Overnight, Asian stocks rose from 11-month lows as investors cheered China's approval of a 1 trillion yuan ($137 billion) sovereign bond issue as a harbinger of stimulus, although MSCI's broadest index of Asia-Pacific shares outside Japan were little changed.
The MSCI All-World index fell 1%, heading for a third straight monthly decline in October, with a loss of 2.95%, largely as a function of the surge in U.S. Treasury yields.
HIGH RATES, MIXED DATA
U.S. Treasuries held onto a bounce-back after the 10-year yield breached 5% on Monday. The 10-year note last yielded 4.949%, up 10.6 basis points.
The interest rate on the most popular U.S. home loan last week jumped to the highest since September 2000 - 7.9% - driving mortgage applications to a 28-year low, a survey showed on Wednesday.

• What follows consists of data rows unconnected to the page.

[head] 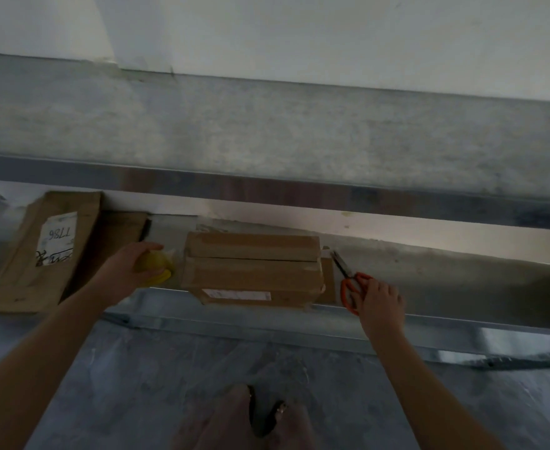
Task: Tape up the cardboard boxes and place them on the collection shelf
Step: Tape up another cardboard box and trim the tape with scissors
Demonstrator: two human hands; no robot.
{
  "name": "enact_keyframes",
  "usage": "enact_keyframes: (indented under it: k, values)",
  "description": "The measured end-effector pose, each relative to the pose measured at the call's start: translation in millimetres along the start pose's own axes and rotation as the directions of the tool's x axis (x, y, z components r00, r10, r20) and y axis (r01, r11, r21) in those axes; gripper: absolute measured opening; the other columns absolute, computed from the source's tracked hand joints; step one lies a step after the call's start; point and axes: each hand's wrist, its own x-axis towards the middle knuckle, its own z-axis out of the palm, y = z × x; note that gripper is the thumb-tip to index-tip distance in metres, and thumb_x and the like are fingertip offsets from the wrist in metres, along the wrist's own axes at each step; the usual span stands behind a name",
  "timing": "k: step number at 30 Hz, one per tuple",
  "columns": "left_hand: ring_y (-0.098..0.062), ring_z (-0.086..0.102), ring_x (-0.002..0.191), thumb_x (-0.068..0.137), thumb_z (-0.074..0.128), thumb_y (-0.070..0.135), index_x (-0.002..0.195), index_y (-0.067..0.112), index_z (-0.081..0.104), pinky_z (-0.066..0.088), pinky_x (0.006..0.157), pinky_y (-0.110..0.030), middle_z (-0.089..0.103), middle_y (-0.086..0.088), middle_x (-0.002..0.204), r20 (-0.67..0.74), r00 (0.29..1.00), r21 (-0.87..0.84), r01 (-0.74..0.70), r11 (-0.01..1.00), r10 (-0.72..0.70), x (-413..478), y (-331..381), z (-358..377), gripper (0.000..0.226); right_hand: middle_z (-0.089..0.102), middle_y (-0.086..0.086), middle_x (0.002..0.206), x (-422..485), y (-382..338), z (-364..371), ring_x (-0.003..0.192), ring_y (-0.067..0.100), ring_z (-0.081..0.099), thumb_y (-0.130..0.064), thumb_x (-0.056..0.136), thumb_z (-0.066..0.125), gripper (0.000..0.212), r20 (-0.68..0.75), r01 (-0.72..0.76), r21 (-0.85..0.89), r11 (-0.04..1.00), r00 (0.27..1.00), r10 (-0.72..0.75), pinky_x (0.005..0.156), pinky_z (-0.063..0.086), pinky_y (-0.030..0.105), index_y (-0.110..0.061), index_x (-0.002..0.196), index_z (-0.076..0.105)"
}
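Note:
A brown cardboard box (254,271) with tape across its top and a white label on its front sits on the lower metal shelf (429,339). My left hand (131,264) grips a yellow tape roll (155,267) just left of the box. Right of the box, my right hand (381,303) holds orange-handled scissors (351,287), their blades pointing up and left along the box's right end. A strip of clear tape seems to run from the roll to the box, though blur hides the detail.
Flat brown cardboard packages (49,251), one with a white label reading T786, lie on the shelf at the left. An upper shelf (267,186) spans above. A foot in a sandal (260,417) stands on the grey floor below.

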Motion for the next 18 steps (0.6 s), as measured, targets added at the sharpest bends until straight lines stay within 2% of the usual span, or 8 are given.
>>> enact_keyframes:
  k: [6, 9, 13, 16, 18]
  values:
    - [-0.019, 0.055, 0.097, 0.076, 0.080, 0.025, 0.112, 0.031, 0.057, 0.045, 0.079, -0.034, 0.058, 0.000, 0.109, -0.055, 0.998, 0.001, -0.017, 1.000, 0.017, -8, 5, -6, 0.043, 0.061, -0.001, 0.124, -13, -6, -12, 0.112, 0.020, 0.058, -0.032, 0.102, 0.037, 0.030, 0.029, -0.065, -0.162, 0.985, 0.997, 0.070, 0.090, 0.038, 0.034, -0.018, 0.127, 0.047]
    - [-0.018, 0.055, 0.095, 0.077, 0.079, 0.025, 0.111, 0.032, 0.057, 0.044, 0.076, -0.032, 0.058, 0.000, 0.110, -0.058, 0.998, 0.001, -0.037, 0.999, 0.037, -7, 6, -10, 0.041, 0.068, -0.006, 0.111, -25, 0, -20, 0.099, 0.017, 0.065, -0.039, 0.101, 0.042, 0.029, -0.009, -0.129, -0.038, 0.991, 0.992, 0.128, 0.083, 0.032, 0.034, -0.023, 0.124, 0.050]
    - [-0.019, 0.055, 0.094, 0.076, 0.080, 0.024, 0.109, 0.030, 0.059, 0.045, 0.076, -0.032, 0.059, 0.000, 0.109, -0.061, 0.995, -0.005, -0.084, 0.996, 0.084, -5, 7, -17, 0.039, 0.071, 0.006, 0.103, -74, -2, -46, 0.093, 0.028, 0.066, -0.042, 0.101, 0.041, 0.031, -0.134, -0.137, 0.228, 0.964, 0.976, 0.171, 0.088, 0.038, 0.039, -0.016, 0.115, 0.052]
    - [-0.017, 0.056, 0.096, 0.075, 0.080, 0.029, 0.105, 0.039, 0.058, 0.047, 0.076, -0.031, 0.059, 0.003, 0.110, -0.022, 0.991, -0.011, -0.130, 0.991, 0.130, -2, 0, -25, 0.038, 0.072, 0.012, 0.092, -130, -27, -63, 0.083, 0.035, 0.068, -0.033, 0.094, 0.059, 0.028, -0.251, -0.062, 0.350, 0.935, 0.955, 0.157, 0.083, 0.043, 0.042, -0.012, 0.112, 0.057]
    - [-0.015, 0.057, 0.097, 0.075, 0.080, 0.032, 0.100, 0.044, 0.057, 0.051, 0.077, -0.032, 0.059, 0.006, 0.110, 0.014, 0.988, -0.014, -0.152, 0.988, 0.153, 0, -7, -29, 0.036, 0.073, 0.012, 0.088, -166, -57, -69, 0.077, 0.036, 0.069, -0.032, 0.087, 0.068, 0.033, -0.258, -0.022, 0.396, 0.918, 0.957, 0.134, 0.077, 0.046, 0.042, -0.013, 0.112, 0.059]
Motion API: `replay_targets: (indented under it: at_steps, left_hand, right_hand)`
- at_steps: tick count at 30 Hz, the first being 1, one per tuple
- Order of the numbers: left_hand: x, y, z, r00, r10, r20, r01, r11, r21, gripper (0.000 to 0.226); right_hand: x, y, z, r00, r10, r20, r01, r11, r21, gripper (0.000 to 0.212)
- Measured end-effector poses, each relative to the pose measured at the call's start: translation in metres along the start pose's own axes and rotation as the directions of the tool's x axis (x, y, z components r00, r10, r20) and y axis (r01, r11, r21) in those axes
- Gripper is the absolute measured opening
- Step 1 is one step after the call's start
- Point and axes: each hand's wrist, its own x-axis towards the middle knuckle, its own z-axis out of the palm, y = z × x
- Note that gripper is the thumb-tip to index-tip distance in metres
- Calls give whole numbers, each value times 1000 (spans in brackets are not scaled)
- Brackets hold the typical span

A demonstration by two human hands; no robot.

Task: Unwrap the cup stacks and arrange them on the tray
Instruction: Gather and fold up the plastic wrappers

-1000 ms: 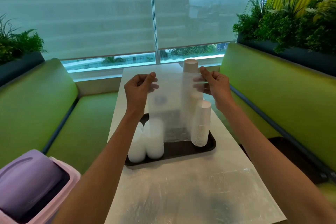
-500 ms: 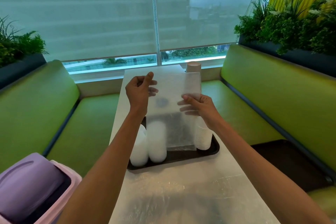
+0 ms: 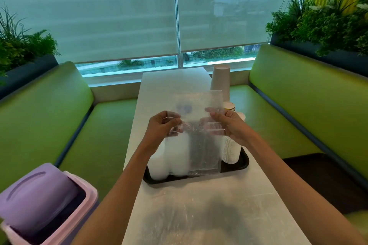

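An empty clear plastic wrapper [image 3: 199,109] hangs upright above the black tray [image 3: 244,162]. My left hand [image 3: 162,125] pinches its left edge and my right hand [image 3: 229,123] grips its right edge at about mid height. On the tray stand white cup stacks [image 3: 159,165] at the left, partly blurred behind the wrapper, and a ribbed white stack [image 3: 231,151] at the right. A tall brown paper cup stack [image 3: 220,79] rises behind my right hand, with two more cup tops [image 3: 229,106] beside it.
The white table [image 3: 199,215] runs lengthwise between two green benches [image 3: 59,117]. A purple swing-lid bin [image 3: 37,203] stands at the lower left beside the table. Planters sit behind both benches. The window with a blind is at the far end.
Both hands have slid down the wrapper from its top corners to its middle. The right hand dropped first, then the left. The wrapper's upper part now stands above my fingers.
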Motion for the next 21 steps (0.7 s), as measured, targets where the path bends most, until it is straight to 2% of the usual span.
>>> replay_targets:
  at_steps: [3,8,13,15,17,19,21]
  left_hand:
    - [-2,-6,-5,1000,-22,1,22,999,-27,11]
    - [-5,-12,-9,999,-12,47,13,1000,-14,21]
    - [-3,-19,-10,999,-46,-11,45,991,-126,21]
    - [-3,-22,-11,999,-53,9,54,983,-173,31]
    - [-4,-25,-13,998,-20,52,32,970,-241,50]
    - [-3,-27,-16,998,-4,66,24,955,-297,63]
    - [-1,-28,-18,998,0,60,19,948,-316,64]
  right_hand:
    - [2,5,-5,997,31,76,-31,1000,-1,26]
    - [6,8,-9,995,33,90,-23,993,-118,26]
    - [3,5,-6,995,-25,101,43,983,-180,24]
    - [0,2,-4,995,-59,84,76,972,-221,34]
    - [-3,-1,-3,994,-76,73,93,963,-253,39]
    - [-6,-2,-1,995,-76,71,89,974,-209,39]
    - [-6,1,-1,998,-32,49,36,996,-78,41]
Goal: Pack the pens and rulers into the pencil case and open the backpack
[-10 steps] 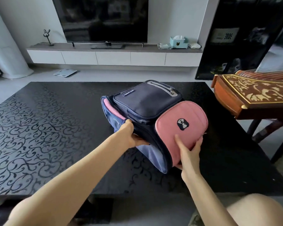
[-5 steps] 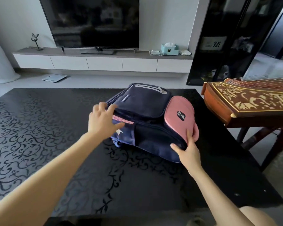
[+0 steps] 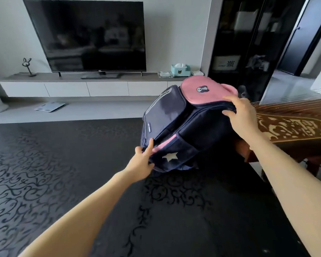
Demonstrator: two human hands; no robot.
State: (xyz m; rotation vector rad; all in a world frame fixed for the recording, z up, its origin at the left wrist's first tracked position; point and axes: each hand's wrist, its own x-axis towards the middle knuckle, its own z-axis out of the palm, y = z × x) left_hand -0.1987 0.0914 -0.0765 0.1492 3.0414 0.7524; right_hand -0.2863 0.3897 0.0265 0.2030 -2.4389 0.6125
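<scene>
A navy backpack [image 3: 191,130] with a pink top flap [image 3: 202,92] and a white star on its side stands tilted at the far right of the black patterned table [image 3: 63,173]. My left hand [image 3: 143,161] grips its lower left corner near the pink stripe. My right hand [image 3: 239,114] holds the upper right edge just below the pink flap. The zips I can see look closed. No pens, rulers or pencil case are in view.
A carved wooden zither [image 3: 293,127] on a stand sits right beside the backpack, past the table's right edge. Behind are a TV [image 3: 89,34] on a low white cabinet [image 3: 82,86], a tissue box [image 3: 180,69] and a dark glass cabinet [image 3: 248,43].
The backpack has been raised from lying flat to standing tilted, with the pink flap now on top. My right hand moved up to its upper edge and my left hand dropped to its lower corner.
</scene>
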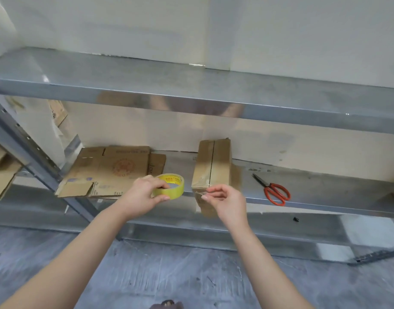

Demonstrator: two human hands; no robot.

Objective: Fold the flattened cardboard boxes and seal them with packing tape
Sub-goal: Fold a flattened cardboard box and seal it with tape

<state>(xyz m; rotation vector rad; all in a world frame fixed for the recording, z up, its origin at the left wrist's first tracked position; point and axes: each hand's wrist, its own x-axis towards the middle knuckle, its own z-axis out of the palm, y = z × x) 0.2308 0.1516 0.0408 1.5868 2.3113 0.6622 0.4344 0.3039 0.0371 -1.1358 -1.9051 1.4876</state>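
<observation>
A folded cardboard box [212, 166] stands on the metal shelf [321, 188], its near end hanging over the front edge. My left hand [144, 195] grips a yellow roll of packing tape [171, 186] just left of the box, fingers through its core. My right hand [225, 198] pinches the loose end of the clear tape at the box's near top corner. A pile of flattened cardboard boxes [109, 170] lies on the shelf to the left.
Red-handled scissors [273, 189] lie on the shelf right of the box. An upper shelf [191, 85] runs across above. More cardboard [2, 172] sits at the far left, beyond a shelf post [24, 150]. Grey floor [169, 275] lies below.
</observation>
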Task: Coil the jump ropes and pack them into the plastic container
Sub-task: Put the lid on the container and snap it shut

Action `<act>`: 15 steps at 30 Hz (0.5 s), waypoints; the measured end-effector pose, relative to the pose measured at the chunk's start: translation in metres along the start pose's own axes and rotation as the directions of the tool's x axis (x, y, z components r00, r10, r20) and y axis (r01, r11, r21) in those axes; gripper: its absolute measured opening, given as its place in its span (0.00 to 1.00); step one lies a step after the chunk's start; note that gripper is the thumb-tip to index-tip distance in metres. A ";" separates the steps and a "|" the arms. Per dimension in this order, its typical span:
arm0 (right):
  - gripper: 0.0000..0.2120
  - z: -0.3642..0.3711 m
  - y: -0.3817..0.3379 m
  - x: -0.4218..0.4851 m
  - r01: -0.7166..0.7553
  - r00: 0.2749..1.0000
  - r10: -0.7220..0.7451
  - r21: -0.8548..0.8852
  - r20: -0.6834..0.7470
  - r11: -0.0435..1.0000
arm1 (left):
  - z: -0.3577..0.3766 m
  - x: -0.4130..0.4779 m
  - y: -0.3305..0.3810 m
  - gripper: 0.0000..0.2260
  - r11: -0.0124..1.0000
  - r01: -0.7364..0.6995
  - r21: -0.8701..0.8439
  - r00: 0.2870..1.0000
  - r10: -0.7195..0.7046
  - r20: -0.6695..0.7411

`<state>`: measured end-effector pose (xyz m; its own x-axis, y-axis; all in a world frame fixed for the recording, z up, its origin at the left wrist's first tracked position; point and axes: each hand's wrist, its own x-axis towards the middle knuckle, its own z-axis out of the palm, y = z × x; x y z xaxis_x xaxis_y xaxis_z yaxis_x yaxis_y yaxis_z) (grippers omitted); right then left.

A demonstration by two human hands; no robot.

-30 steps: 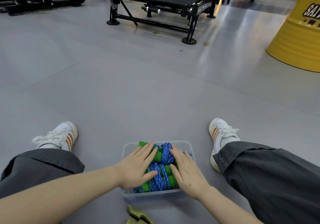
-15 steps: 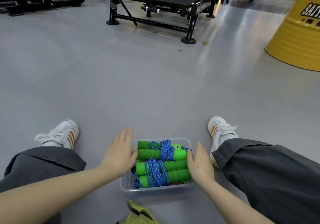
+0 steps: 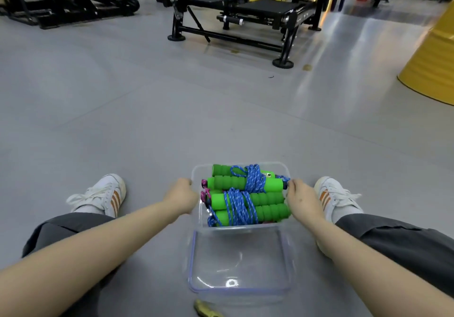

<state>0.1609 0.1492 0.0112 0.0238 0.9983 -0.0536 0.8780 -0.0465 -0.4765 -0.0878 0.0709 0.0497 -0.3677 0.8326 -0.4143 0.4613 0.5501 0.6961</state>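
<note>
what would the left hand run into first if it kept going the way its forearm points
The left hand seems to grip the left wall of the plastic container, so that wall comes first. Right behind it lie the green foam handles of the coiled jump ropes.

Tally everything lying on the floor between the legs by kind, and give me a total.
Coiled jump rope bundles: 2 visible; any beneath are hidden
Plastic container: 1
Clear lid: 1
Yellow-green object, cut off at the frame edge: 1
Total: 5
</note>
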 end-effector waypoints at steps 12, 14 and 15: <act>0.20 0.048 -0.016 0.061 -0.074 0.961 0.033 0.140 0.276 0.987 | 0.002 0.058 -0.011 0.02 0.987 0.080 -0.139 0.987 -0.059 0.152; 0.21 0.048 -0.007 0.053 -0.109 0.961 0.054 0.193 0.272 0.975 | 0.008 0.065 -0.022 0.13 0.973 0.073 -0.221 0.992 -0.047 0.118; 0.20 0.047 -0.002 0.051 -0.123 0.968 0.073 0.199 0.241 0.972 | 0.010 0.068 -0.028 0.19 0.971 0.097 -0.219 0.995 -0.087 0.053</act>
<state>0.1383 0.1981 -0.0315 -0.0276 0.9542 -0.2979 0.7553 -0.1753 -0.6315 -0.1172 0.1128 -0.0037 -0.3629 0.7836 -0.5042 0.2354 0.6007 0.7641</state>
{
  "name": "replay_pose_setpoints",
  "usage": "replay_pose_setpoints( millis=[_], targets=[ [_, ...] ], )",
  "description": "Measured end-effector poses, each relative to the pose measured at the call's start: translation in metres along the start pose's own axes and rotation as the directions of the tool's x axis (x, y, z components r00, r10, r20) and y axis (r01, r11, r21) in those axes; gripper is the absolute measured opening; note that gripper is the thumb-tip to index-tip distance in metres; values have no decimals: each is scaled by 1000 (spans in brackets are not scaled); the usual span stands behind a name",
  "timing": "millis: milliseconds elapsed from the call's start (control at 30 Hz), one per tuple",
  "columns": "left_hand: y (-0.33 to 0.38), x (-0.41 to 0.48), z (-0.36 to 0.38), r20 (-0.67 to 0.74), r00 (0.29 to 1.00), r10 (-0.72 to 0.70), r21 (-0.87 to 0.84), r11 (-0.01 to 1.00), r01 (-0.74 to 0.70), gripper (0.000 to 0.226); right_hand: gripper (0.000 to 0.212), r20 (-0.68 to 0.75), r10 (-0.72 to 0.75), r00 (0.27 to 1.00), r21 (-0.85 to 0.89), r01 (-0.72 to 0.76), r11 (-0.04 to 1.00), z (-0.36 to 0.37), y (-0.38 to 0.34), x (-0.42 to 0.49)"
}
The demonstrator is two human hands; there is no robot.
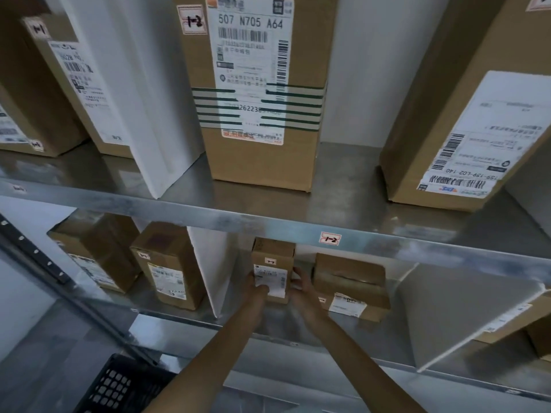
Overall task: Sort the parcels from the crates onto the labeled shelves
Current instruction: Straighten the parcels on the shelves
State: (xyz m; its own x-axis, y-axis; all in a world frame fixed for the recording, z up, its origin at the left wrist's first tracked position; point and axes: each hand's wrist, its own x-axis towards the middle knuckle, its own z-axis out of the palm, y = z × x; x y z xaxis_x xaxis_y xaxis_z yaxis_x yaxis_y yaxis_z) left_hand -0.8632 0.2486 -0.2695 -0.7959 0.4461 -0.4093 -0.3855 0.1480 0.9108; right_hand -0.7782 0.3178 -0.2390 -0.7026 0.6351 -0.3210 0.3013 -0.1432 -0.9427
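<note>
Just right of the white divider (208,263), the left hand (258,289) grips the small parcel (272,253) (tagged 2-2, it seems) with the right hand (301,286) opposite, fingers curled on its sides, upright on the lower shelf (298,327). Ideally slide it squarely back, label outward, clear of the flatter box (348,278) beside it.

cam: head-worn, wide-angle, single view | facing: forward and down into metal shelving | nearness: close, upper shelf (268,217) edge crosses mid-frame, lower shelf (167,317) below it | aim: left hand (258,290) and right hand (301,283) gripping small parcel (272,251) at lower centre | lower left corner: black crate (119,386) | straight lines bow toward frame corners
</note>
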Motion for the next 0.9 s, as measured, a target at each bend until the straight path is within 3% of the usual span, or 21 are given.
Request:
replay_pose_setpoints(
  millis=[100,267,367,667,900],
  targets=[
    [-1,4,-4,20,999,-31,-22,999,32,51,51,-32,61,998,-87,-63,994,-2,4,5],
    [-4,10,-12,-23,992,-127,174,976,129,38,45,-108,142,984,-66,-149,987,4,22,-4],
    [-9,8,-20,47,988,-144,238,963,129,31,39,-153,211,965,-20,-217,976,10,41,-12],
    [-17,-10,-67,204,973,-109,474,881,-1,31,28,-214,258,942,-14,-267,964,51,60,-45],
    [-28,-25,-126,441,891,-105,518,841,-157,16,15,-70,325,943,17,-324,946,116,57,-69]
  ],
)
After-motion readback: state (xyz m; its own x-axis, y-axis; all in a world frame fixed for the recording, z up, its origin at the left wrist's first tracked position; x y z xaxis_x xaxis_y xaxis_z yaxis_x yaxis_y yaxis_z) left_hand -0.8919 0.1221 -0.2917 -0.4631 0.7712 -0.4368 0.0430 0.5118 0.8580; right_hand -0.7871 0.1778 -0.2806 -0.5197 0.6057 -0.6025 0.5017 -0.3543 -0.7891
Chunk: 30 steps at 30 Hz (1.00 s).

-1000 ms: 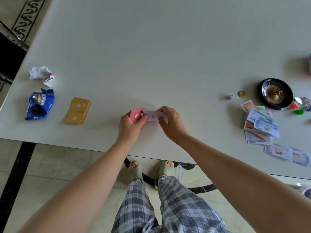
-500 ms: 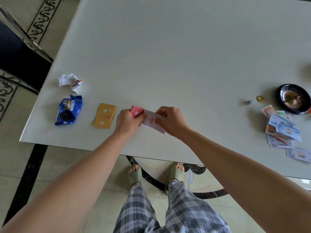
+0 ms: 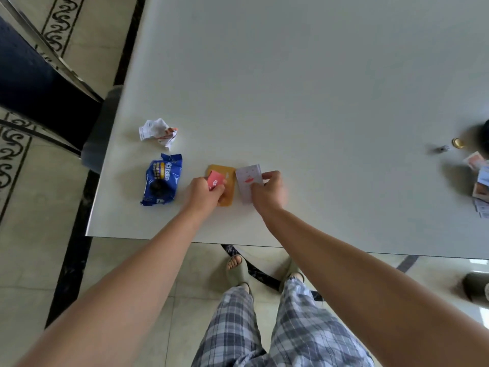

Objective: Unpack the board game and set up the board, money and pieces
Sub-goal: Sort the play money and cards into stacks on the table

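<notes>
Two hands hold cards. The left hand (image 3: 202, 192) pinches red cards (image 3: 214, 180) right over the yellow pile (image 3: 227, 198). The right hand (image 3: 268, 190) grips the white pile (image 3: 247, 178), maybe resting on the table (image 3: 317, 102), just right of the yellow one, long sides lined up.

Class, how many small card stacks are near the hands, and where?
3. Flat orange card stack on the white table; small red card stack in the left hand; pale grey card stack in the right hand. More may sit beneath the hands.
</notes>
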Available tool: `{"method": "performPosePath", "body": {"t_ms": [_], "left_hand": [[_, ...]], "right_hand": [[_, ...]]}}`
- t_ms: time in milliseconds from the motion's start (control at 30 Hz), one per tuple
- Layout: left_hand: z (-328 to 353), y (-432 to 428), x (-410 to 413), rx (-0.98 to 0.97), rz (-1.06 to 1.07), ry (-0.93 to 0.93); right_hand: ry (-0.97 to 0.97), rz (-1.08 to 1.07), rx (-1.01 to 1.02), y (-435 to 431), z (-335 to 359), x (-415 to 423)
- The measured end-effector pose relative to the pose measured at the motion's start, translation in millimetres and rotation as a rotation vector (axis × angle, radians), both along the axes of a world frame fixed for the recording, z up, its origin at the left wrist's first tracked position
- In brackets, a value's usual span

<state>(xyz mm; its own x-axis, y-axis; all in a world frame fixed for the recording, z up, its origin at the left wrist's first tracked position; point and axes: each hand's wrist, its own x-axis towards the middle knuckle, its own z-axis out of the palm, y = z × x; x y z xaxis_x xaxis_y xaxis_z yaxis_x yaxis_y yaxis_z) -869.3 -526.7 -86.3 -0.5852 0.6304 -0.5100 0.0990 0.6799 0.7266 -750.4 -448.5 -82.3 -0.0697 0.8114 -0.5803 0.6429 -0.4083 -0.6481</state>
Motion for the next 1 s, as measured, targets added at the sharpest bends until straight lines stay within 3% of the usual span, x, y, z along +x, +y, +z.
{"method": "performPosePath", "body": {"t_ms": [133, 300, 433, 567, 700, 767, 900, 1000], "left_hand": [[-7, 2, -2, 0.024, 0.020, -0.055], [-11, 4, -5, 0.024, 0.023, -0.101], [-13, 3, -8, 0.014, 0.004, -0.090], [-13, 2, -12, 0.028, 0.000, -0.177], [3, -3, -14, 0.092, 0.014, -0.250], [12, -5, -14, 0.142, 0.040, -0.310], [23, 4, -9, 0.193, 0.001, -0.408], [26, 14, -2, 0.165, -0.057, -0.414]], "right_hand": [[-0.095, 0.039, 0.186, -9, 6, -6], [-0.134, 0.091, 0.223, -18, 5, -13], [-0.332, 0.356, 0.195, -10, 10, -16], [-0.668, 0.699, 0.192, -3, 17, -21], [-0.856, 0.911, 0.200, 3, 30, -22], [-0.882, 0.955, 0.219, 11, 41, -21], [-0.753, 0.761, 0.254, 34, 54, -10], [-0.658, 0.829, 0.137, 39, 57, 2]]}}
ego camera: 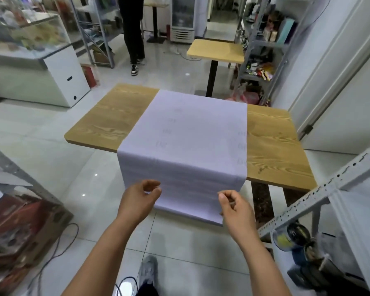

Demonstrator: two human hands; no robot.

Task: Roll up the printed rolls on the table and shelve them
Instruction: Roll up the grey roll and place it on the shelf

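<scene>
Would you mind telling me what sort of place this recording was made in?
Probably a small shop or its stockroom: a glass display counter, a glass-door fridge at the back, and metal shelving stocked with packaged goods.

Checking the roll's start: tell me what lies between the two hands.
The hanging end of the printed sheet, draped over the table's near edge, spans from left hand to right hand, in the head view.

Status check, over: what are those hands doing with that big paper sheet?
Left hand and right hand at hanging end of printed sheet, fingers curled, grip unclear. Sheet unrolled across table, draped over near edge. Nothing lying on it.
</scene>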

Separately, fresh data on U.S. business output showed higher levels in October, as the manufacturing sector pulled out of a five-month contraction on a pickup in new orders, and services activity accelerated modestly amid signs of easing inflationary pressures.
Strategists at Citi said the Purchasing Managers Index data was "yet another sign that a recession is not imminent."
"We continue to think the US economy will enter recession next year, but in the meantime, risks are balanced toward further Fed hikes, rather than cuts," they wrote in a note Wednesday.